Friday, June 8, 2012

my mom gets an iPad

A few years ago I convinced my parents to update an old PC they had with a new Apple computer.  I was so excited for them when the big shiny white monitor came home.  When the family visited, we now had a computer to use.  Well, sort of.  My dad, though he barely used it, thought the computer was fragile and could easily break.  He didn’t want “the kids messing it up.”  “Every time they go on it I can’t find something,” he’d lament.  And forget when the kids tried to watch a DVD on the computer. My dad would go crazy. “GET THEM OFF MY COMPUTER, “ he’d shout.  “I don’t want them touching it.”

When we tried to explain to my dad that the kids know how to use computers, that they can set up their own accounts and not touch his, it was beyond him.  He would listen, not really comprehend, and every conversation would end with, “I don’t care.  I just don’t want them on it.”

My father learned some basic things, and for a time, even used the computer for online banking.  My mom had no interest though she pretended to. Whenever I offered her a lesson she was always in the middle of cooking, doing laundry, thinking, whatever.   “Yes, I want to learn.  Just not right now,” became her standard response to any offer of computer help.

When the iPad came out, my mom (who is a youthful 82) was intrigued.  My sisters and I all have one, and she was far less intimidated by it than by the computer.

For Mother’s Day this year, my sisters and I gave her an iPad.  She’s thrilled, and promises to learn.

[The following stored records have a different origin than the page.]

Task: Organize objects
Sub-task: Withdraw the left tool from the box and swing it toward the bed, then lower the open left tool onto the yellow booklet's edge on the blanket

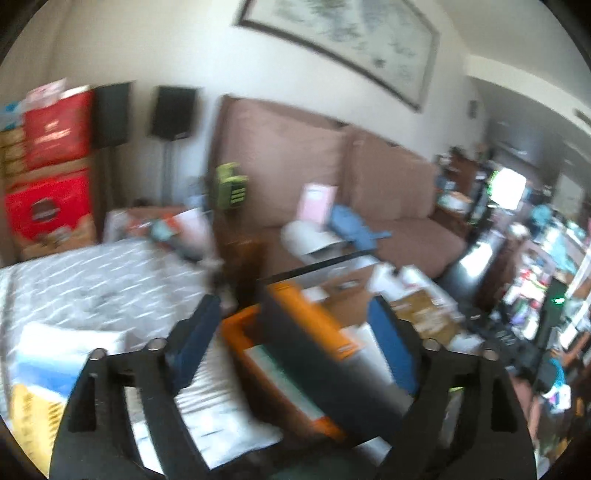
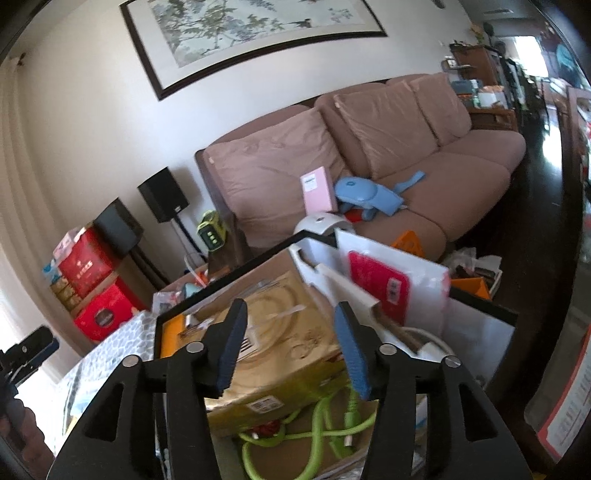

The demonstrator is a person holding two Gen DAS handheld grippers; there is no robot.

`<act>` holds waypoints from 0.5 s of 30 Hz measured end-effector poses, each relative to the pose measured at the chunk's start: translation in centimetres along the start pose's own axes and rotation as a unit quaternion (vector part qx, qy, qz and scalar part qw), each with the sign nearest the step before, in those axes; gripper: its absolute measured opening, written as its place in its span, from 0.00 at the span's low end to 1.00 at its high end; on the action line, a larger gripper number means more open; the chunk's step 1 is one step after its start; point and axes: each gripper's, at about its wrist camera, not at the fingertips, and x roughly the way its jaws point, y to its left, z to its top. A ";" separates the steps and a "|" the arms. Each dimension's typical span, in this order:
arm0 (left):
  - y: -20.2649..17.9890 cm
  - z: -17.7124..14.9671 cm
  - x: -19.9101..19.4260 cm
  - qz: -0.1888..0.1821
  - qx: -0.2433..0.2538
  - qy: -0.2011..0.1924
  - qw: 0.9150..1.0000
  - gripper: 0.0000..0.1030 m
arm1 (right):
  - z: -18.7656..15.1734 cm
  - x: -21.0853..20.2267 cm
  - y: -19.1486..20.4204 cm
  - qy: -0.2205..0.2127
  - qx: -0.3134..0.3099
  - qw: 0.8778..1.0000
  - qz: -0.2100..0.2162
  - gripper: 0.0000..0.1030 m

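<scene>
Left gripper [image 1: 295, 325]: we see its blue-padded jaws spread wide with nothing clamped; the edge of the orange-and-black bin [image 1: 295, 332] lies in the gap, but we see neither pad pressing on it. This view is motion-blurred.
Right gripper [image 2: 291, 347]: jaws about half apart, gripping nothing; it hangs over the tan box [image 2: 280, 332], and we see no pad touching the box.
Tan box: lies flat in the black-rimmed bin [image 2: 229, 284], a faint circular emblem on its lid and a small white sticker on its near edge; we cannot read the print.
Green cable [image 2: 325, 424]: coiled in loops just below the tan box, partly under the right gripper's jaws.
White packet [image 2: 391, 273]: leans in the bin behind the tan box, carrying a red panel with a small white label; the text is too small for us to read.
Bin location: on a table with a grey-and-white patterned cloth [image 1: 92, 280], just in front of the brown sofa [image 2: 332, 155].
Sofa items: a pink booklet [image 2: 318, 190] stands against the cushion, with a blue gadget [image 2: 365, 197] beside it; the booklet's heading is illegible.
Red cartons [image 2: 92, 284]: stacked at the wall left of the sofa, with gold marks we cannot make out.
Wall: a framed ink painting [image 2: 243, 33] of branches hangs above the sofa.
Writing: we find none legible in either view.
</scene>
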 end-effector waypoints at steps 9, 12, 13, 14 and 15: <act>12.7 0.1 -2.5 0.175 -0.060 0.096 0.978 0.99 | -0.3 0.4 2.0 0.010 -0.011 0.999 0.030 0.72; 15.8 -2.4 -3.5 0.212 -0.054 0.129 0.967 0.99 | -0.4 0.5 2.8 0.011 -0.018 0.999 0.040 0.75; 16.6 -3.5 -3.8 0.226 -0.048 0.142 0.962 0.99 | -0.5 0.6 3.1 0.012 -0.022 0.999 0.044 0.75; 17.1 -4.6 -3.9 0.235 -0.045 0.151 0.959 0.99 | -0.6 0.6 3.5 0.013 -0.030 0.998 0.045 0.76; 17.9 -6.0 -3.8 0.246 -0.041 0.165 0.954 0.99 | -0.6 0.7 4.0 0.013 -0.040 0.998 0.044 0.76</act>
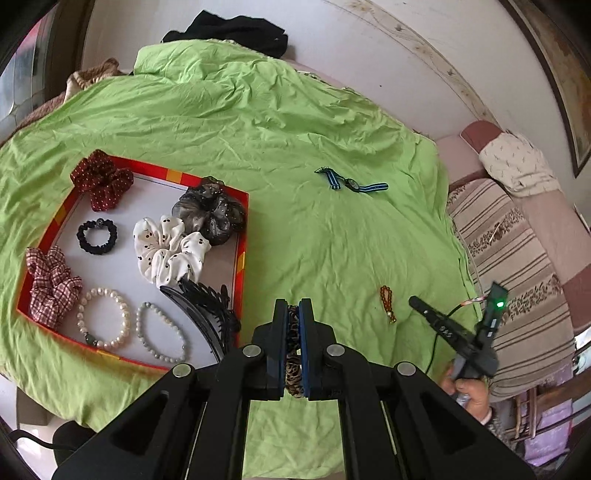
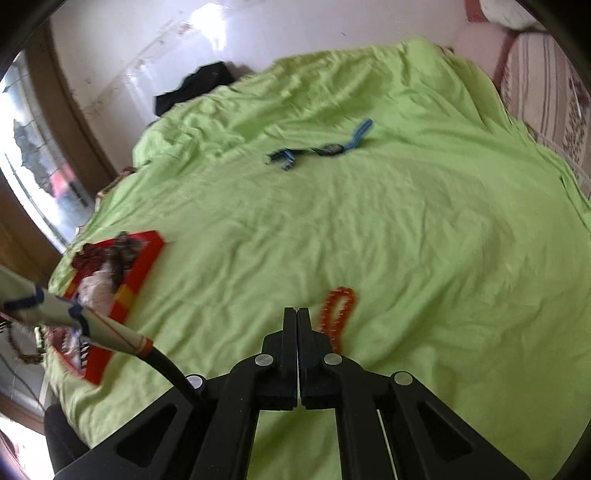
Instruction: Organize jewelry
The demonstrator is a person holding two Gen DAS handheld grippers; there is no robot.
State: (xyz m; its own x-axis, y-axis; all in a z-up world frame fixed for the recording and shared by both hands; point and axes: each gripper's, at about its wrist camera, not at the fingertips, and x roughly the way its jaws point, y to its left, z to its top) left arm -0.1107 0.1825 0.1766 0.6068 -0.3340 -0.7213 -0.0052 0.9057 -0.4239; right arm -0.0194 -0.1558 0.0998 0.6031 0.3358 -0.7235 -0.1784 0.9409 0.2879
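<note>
My left gripper [image 1: 293,314] is shut on a leopard-print hair tie [image 1: 293,365], held above the green sheet just right of the red-rimmed tray [image 1: 242,236]. The tray holds several scrunchies, a black hair tie [image 1: 96,237], two pearl bracelets [image 1: 103,319] and a black claw clip [image 1: 207,306]. An orange bead bracelet [image 1: 387,303] lies on the sheet; in the right wrist view it [image 2: 338,314] lies just right of my right gripper [image 2: 297,314], which is shut and empty. A blue striped watch [image 1: 351,182] [image 2: 325,147] lies farther back.
The green sheet [image 1: 295,122] covers the bed. A black garment [image 1: 236,29] lies at the far edge by the wall. Striped pillows [image 1: 517,251] sit to the right. My right gripper and hand show in the left wrist view [image 1: 465,343].
</note>
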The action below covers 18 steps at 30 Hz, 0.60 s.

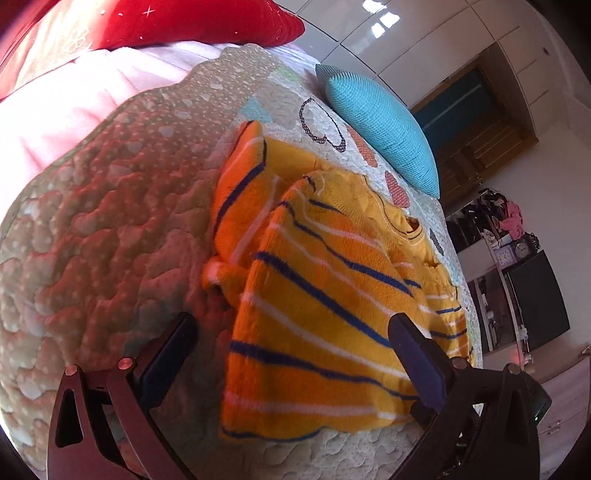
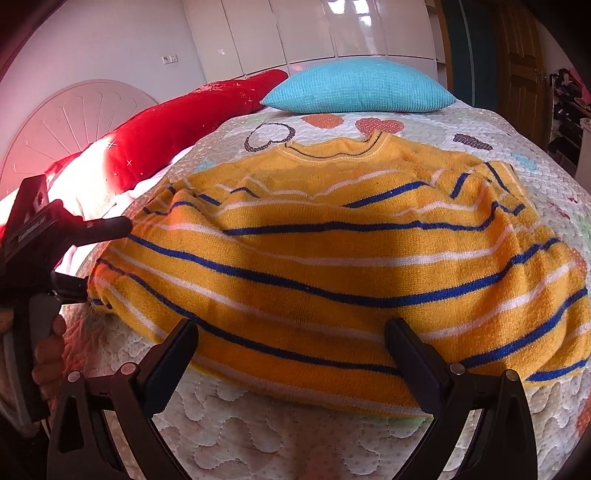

My mom lives on the Cape, in a beautiful section of North Falmouth.  We speak almost daily, and now almost daily I’ll get an email from her.  She is really trying.  Now that she knows not to write her entire message in the subject line, she keeps me up-to-date with her life, though briefly.  Her emails are never more than two sentences.  But she’s learning.

The other day I sent her a link to something and she was very excited to be able to open it.  Links are new to her. Her email back to me said, “This is amazing.”

On the same day Meredith called to tell me how she learned to dismantle an old watch and change its battery by finding instructions on the Internet.  Even when you know what you are doing, and even if you've been doing it for a very long time, the Internet is still amazing.

Like seeing through a child’s eye as they first discover things, its exciting to watch my mom grow accustomed to email and web browsing.  As soon as I teach her how to watch an online video, I will send her the following 30-second clip.  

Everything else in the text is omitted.